Applying hyperparameters-search method for DL-SCA. In DL-SCA, selecting suitable hyperparameters, such as loss function, neural parameters and network architecture, is vital for constructing a robust profiled model. With suitable hyperparameters and sufficient training data, the adversary can successfully extract the secret key with quite limited data. In recent years, some researchers have introduced hyperparameters-search methods to SCA domain to enhance the performance of DL-SCA. For instance, Perin and Picek (2021) adopted grid search method to select the optimizers for DL-SCA. Wu et al. (2020) applied random search with Bayesian optimizations to design neural network architecture for DL-SCA. On the basis of the research (Wu et al. 2020), Rijsdijk et al. (2021) adopted reinforcement learning to achieve hyperparameters tuning for DL-SCA. These works adopted success rate, guess entropy, loss value and the size of neural network model as main evaluation metrics to select suitable parameters iteratively. Unlike these researches, we adopt grid search as the main method and apply it in non-profiled attacks scenario. We adopt PCC, SNR and DOP as main evaluation metrics to select hyperparameters for WST/STFT-CPA attacks.

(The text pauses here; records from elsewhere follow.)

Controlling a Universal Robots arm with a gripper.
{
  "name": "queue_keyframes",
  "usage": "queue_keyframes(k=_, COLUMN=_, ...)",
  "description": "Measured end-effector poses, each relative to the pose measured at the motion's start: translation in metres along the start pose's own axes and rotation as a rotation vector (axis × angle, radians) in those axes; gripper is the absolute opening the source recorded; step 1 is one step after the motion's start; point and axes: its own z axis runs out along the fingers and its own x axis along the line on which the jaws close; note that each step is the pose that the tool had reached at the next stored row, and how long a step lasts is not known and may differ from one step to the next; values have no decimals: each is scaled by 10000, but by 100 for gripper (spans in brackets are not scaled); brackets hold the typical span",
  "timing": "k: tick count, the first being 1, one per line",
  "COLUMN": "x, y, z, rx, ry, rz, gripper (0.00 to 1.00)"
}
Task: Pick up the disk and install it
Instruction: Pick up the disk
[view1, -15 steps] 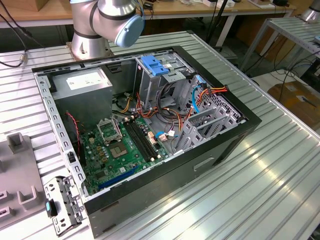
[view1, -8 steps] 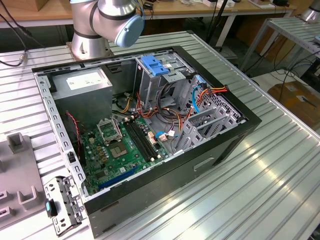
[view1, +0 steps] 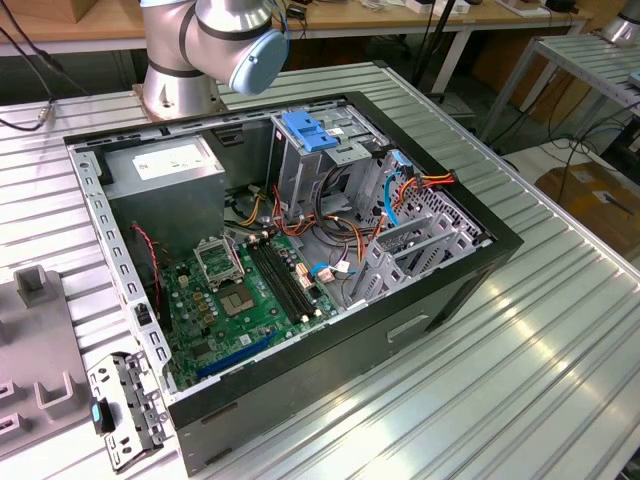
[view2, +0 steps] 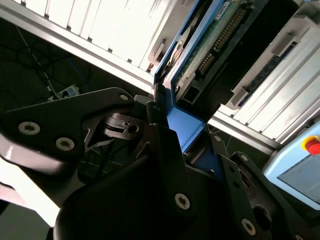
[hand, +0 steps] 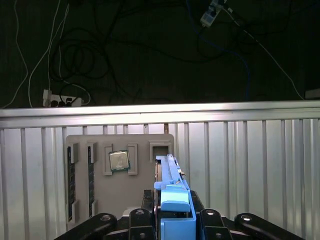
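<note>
Fingers (hand: 207, 220) of the pincer (hand: 174, 222) are closed on the blue frame of the disk (hand: 172, 197), and they hold nothing else. The disk stands on its thin side and looks lifted up over the grey tray (hand: 120, 195), which lies by one edge of the tabletop (hand: 250, 170). A small square chip (hand: 119, 161) sits in that tray. In the second wrist view the green board on the flat side of the disk is bare, with the blue frame running along it.

I think the step in hand is carrying the disk. To do it well, the squeeze should be on the blue frame alone, never on the green board. The disk should be held straight and moved slowly so it does not slip. The open computer case (view1: 330, 370) stands in the middle of the tabletop, with wires and a tall silver cage (view1: 300, 170) inside.
</note>
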Motion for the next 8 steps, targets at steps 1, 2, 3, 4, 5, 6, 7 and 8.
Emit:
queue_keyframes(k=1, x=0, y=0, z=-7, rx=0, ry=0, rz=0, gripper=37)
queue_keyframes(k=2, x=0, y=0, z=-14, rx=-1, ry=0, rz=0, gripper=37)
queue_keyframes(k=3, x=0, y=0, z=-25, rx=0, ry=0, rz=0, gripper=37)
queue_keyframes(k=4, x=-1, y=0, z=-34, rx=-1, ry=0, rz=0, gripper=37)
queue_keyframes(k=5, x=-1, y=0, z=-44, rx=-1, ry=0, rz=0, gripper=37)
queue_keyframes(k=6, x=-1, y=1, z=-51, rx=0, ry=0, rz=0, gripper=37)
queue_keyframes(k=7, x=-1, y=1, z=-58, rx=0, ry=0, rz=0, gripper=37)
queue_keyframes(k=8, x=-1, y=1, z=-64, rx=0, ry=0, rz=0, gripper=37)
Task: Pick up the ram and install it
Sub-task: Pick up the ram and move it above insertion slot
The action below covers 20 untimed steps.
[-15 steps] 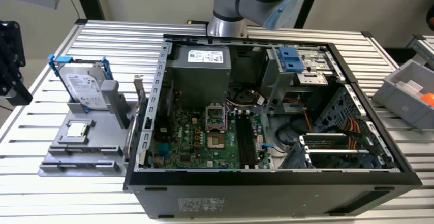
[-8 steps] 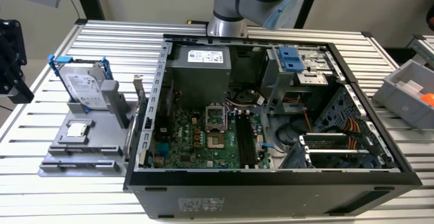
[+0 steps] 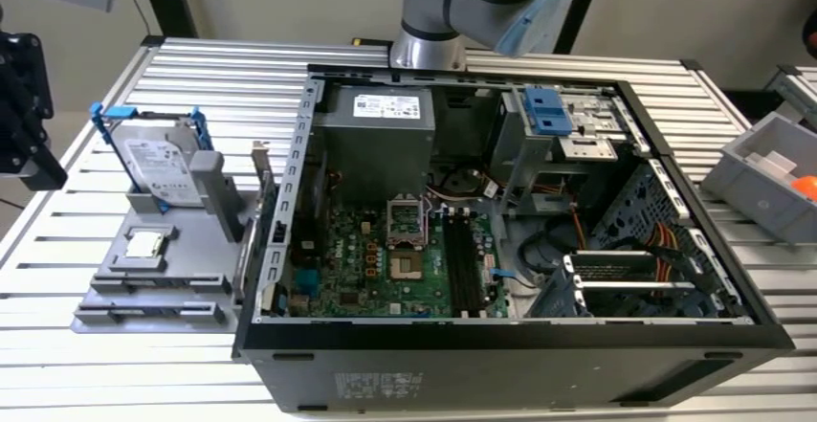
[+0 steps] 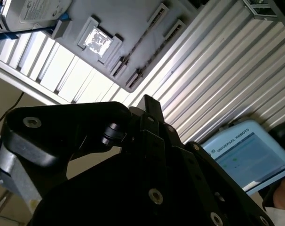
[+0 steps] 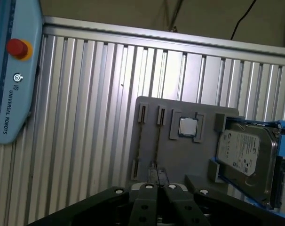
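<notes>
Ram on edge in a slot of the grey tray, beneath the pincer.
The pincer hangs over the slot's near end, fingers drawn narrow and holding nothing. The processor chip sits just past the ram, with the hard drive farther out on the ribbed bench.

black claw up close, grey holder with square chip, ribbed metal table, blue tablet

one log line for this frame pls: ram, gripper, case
ram: edge-on in grey fixture slot beside processor chip, not picked | gripper: over fixture, in line with ram | PC case: open
</notes>
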### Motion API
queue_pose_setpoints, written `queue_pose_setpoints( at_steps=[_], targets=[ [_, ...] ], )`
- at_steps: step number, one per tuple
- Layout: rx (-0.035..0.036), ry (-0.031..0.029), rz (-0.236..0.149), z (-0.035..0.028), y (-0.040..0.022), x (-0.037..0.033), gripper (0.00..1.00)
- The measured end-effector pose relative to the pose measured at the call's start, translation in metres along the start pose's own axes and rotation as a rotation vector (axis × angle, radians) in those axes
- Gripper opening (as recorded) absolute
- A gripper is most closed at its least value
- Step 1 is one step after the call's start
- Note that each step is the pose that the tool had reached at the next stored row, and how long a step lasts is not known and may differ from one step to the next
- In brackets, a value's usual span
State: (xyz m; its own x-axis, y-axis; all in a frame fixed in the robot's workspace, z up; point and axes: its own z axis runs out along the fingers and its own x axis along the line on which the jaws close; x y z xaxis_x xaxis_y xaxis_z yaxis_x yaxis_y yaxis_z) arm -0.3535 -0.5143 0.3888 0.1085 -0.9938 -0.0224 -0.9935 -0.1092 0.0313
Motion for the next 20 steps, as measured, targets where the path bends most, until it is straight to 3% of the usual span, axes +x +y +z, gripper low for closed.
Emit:
queue_pose_setpoints(
  at_steps=[5,20],
  targets=[
    [0.0018,-0.0142,-0.001,0.0002,-0.0001,-0.0006,0.00],
    [0.0025,-0.0156,0.023,0.0002,-0.0003,-0.0022,0.00]
  ],
)
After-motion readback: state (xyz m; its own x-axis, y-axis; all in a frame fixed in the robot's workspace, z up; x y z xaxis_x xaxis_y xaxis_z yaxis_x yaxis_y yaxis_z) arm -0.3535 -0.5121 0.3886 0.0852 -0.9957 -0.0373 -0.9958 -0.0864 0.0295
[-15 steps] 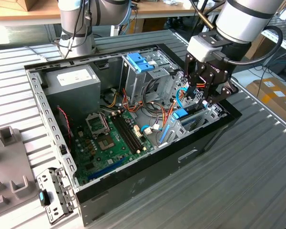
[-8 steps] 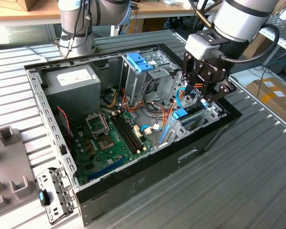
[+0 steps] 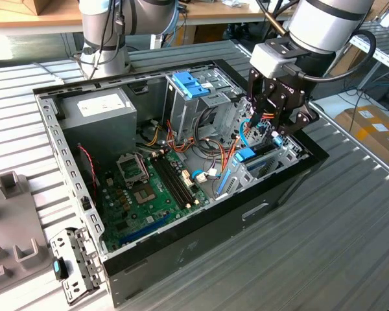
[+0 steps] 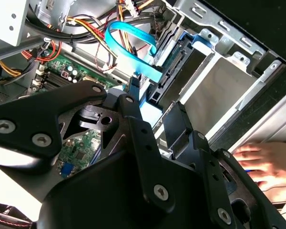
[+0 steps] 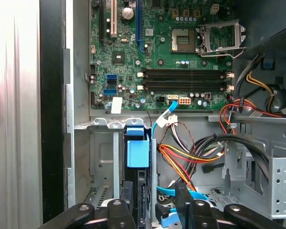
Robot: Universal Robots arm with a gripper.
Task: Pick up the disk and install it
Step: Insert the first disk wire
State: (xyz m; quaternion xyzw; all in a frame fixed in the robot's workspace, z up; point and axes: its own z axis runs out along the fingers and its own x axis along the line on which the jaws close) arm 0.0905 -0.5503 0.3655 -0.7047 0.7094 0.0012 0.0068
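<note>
Hanging above the disk (blue-framed) is the gripper.

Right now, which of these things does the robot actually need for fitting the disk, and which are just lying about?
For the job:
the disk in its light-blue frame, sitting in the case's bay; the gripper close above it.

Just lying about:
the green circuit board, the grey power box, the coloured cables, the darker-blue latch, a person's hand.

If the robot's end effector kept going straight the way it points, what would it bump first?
Most likely the disk, standing on edge in the drive bay just ahead of the end effector, though depth is unclear.
</note>
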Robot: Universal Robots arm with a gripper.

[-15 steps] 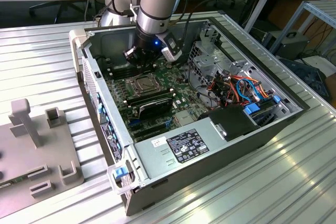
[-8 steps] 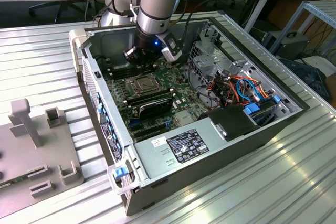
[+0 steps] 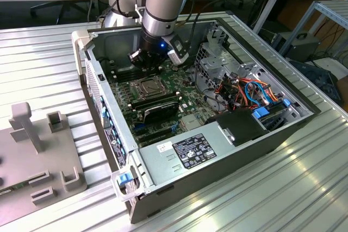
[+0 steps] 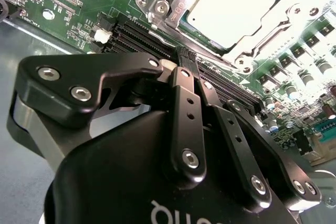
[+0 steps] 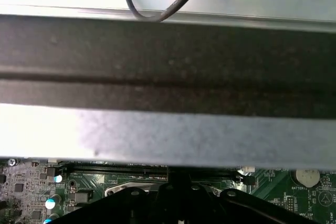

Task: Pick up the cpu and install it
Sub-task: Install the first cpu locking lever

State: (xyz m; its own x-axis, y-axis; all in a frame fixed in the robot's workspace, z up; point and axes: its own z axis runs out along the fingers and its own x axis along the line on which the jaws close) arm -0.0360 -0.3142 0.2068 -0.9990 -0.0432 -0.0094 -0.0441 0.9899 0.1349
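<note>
— Where is the arm?

— I see the arm (image 3: 166, 4) reaching down into the open case (image 3: 179, 156) in the exterior view, its gripper (image 3: 142, 61) low over the motherboard (image 3: 187, 104), just behind the socket (image 3: 145, 87).

— And the cpu?

— In the second wrist view the cpu (image 4: 231, 6) lies in the socket, pale face up, the metal frame around it. The gripper's tips (image 4: 185, 56) sit over the memory slots (image 4: 142, 38) right beside that socket, apart from the chip.

— Is it holding anything?

— No. The fingers (image 4: 185, 114) look pressed together with nothing between them.

— Anything else?

— A grey fixture (image 3: 38, 156) rests on the table (image 3: 272, 199) at the exterior view's left.
</note>
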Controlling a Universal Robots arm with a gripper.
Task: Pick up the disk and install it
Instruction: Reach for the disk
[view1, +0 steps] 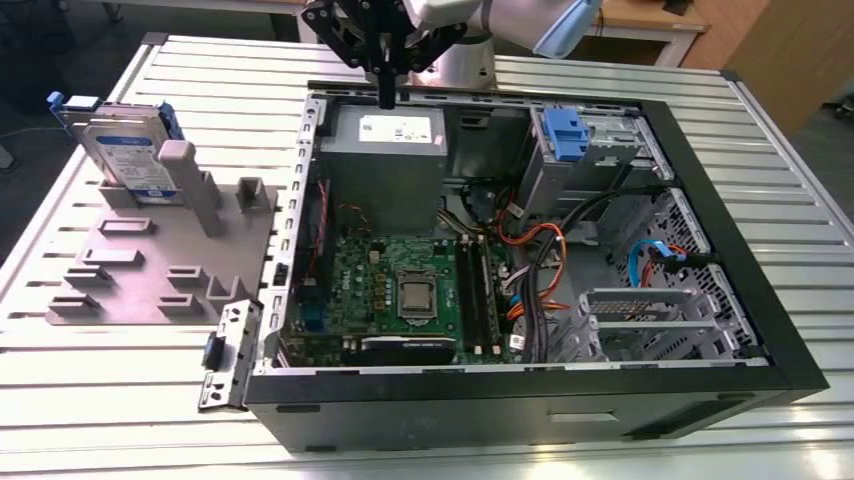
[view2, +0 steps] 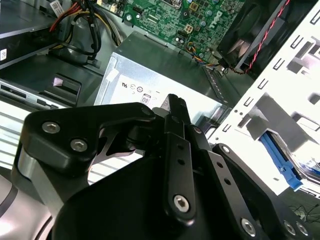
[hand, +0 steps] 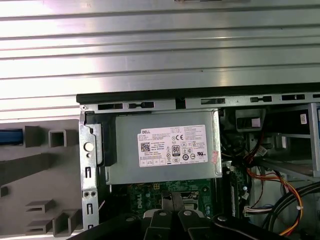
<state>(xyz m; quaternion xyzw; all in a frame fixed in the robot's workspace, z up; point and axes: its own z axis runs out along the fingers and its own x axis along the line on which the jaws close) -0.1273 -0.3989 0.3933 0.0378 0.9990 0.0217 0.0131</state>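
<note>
**While the disk (view1: 127, 150) waits, the gripper (view1: 387, 98) hangs over the case (view1: 534, 415)**

Gripper fingers pressed together, nothing between them, poised above the grey metal box (view1: 384, 150) just inside the case's rim. Disk stands on edge in the grey stand (view1: 147, 270), outside the case toward the exterior view's left, well apart from the gripper.

Risks as I judge them:
- A straight descent here strikes the box or the rim.
- Closed fingers reaching the disk would knock it from its slot rather than grip it.
- Stand's posts crowd the disk, so an off-centre approach could snag.
- Loose cables (view1: 534, 237) near the blue bracket (view1: 565, 135) might foul the install.
</note>
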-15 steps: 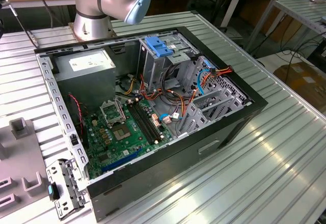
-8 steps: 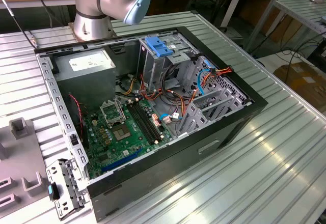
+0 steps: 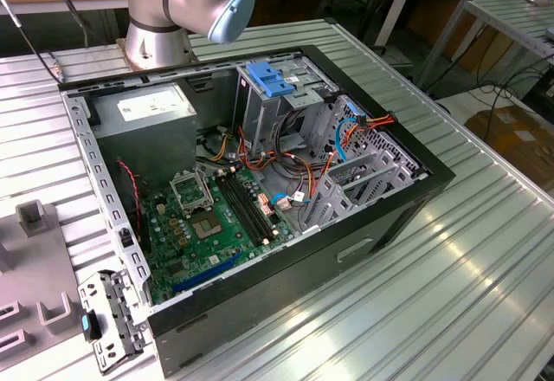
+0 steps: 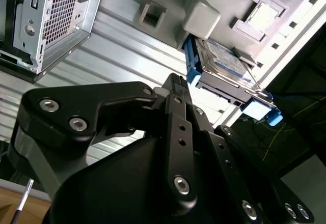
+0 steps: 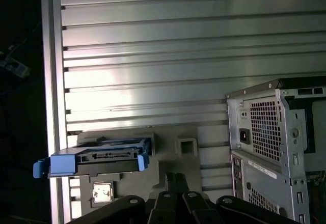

Discussions and future directions

Advantages of the attack method we presented. With our proposed attack framework, WST/STFT-based CPA can achieve significant performance improvements when the attack data is insufficient. The practical attack results ("Experiment results" section) prove that our work provides a convenient and effective approach to enhance non-profiled attacks when the collected data is insufficient. The presented method is applicable to other symmetric ciphers, such as Midori (Banik et al. 2015), GIFT (Banik et al. 2017) and Pyjmask (Goudarzi et al. 2020). In practice, the adversary can firstly apply our method to select suitable parameters for WST/STFT-based CPA when analyzing the first-byte secret key. Then he can directly apply STFT/WST-based CPA with suitable parameters to extract other secret key bytes to accelerate non-profiled attacks. In addition, he can also directly use our recommended parameters setting ("A fine-grain analysis on parameter settings for frequency-based CPA attacks" section) to enhance WST/STFT-CPA when the cryptographic implementation or platform is similar to the analyzed dataset ("Public datasets" section).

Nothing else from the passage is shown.